La lotta alla mafia è (ancora) lunga Cento passi

14.05.2025

In ricordo di Giuseppe Impastato a 47 anni dall'omicidio

di Giulia Zinedine Fuschino

Chiamare le cose con il proprio nome. Se si dovesse riassumere in una frase la vita e l'opera di Giuseppe Impastato si potrebbe utilizzare questa frase.

Da giornalista e militante comunista non ha mai avuto paura di dare il proprio nome alla realtà mafiosa di Cinisi, suo paese di nascita, alla connivenza di suo padre con Tano Badalamenti, dando voce al disagio e al movimento giovanile del '68, dando voce ai giovani come lui che volevano ribellarsi alla "cappa d'afa" che la mafia impone alla società, alla cittadinanza.

La miglior arma per dar voce alla verità e per combattere tutto ciò è sicuramente il giornalismo, ma l'originalità di Peppino sta nell'aver unito la professione con il suo humor comico, la sua passione per il cinema e la letteratura e la sua fede politica in un unico mezzo di comunicazione: la radio. E per il suo lavoro a Radio Aut (ancora attiva) e la sua militanza come candidato alle comunali, viene ucciso da Cosa Nostra il 9 maggio 1978. Già, una data che vede anche un altro funerale, i "funerali di uno Stato": il ritrovamento a via Caetani a Roma del corpo dell'onorevole Moro, ammazzato dalle Brigate Rosse. Ovviamente, la sincronia dei due eventi ha fatto sì che l'omicidio di Peppino non avesse risonanza mediatica oppure venisse derubricato come suicidio per errore, pianificando un attacco terroristico (semplicemente perché lui era comunista, sebbene non appartenente a nessun gruppo eversivo), ucciso dal tritolo che aveva preparato per deviare un treno.

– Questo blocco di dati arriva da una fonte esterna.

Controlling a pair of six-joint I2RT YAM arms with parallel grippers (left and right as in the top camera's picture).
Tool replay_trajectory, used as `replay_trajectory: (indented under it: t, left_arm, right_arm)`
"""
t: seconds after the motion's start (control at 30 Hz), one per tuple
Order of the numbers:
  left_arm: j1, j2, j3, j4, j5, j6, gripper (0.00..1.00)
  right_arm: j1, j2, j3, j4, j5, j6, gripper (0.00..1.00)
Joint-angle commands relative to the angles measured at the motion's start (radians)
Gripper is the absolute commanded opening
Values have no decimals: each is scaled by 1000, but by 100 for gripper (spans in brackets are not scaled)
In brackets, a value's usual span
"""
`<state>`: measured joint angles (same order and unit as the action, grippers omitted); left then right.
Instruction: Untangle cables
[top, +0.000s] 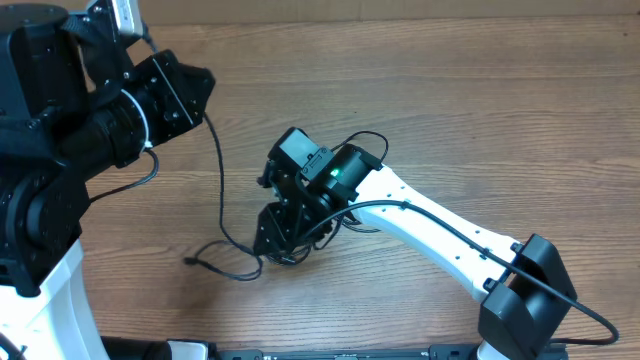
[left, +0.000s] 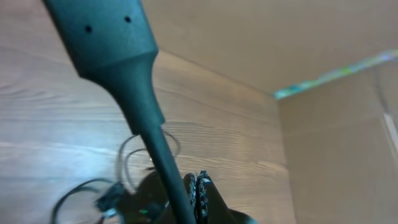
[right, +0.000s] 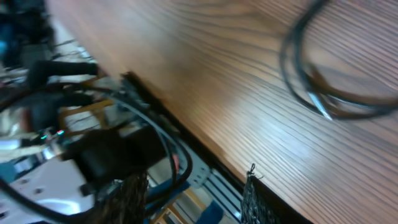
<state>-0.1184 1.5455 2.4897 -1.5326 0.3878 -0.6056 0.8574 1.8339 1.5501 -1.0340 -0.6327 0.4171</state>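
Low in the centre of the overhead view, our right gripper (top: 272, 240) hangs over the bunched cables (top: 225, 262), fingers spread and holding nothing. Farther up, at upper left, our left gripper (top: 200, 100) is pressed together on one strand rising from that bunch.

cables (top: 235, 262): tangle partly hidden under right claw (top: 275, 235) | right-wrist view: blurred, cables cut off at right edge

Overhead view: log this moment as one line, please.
left gripper: shut on cable, above table | right gripper: open, at tangle
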Motion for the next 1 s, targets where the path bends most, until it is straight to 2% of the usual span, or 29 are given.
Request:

I suoi amici e la famiglia si sono sempre battuti per la verità, per raccontare la sua storia che resta sconosciuta ai più finché il regista Marco Tullio Giordana non si interessa e ne scrive un film. Le riprese iniziano a Cinisi e la lavorazione è supportata dal centro documentale Giuseppe Impastato e da molti abitanti. Il cast è sconosciuto ai più, ma di prim'ordine: Luigi Lo Cascio, al suo esordio cinematografico ma vanta una solida esperienza teatrale all'Accademia d'arte drammatica di Roma, per la sua somiglianza a Peppino e rara bravura riesce a ridargli vita; Luigi Maria Burruano e Tony Sperandeo due volti del teatro popolare siciliano interpretano rispettivamente Luigi Impastato (padre di Peppino) e Tano Badalamenti (boss di Cinisi). Il film esce nel 2000 e inaugura una fortuita stagione di popolarità per la vicenda di Peppino che dura ancora oggi.

Tuttavia, i cento passi che separano la casa di Peppino da quella di Badalamenti e che metaforicamente diventano il segno della lunghezza della strada per vincere contro la mafia sono ancora lì e devono essere percorsi ancora tutti. Nell'esempio e nel coraggio di Peppino continuiamo a lottare, ben consci che, come lui ci ha insegnato, la lotta deve partire dal singolo per diventare collettiva: attraverso la propria legittima occupazione, i mezzi a ciascuno confacenti e ognuno secondo le sue possibilità dobbiamo informare, dire la verità, chiamare le cose col proprio nome, insegnare la bellezza contro l'assuefazione e la connivenza all'orrore e alle miserie umane. E ciò vale e dovrebbe valere soprattutto per il giornalismo, il cinema e qualsiasi lavoro che stia a contatto con la società civile, con i giovani soprattutto. In questo esempio noi continuiamo a camminare e a contare e non tacere, un passo ognuno, insieme a Peppino che, anche attraverso questo film, è vivo e lotta insieme a noi.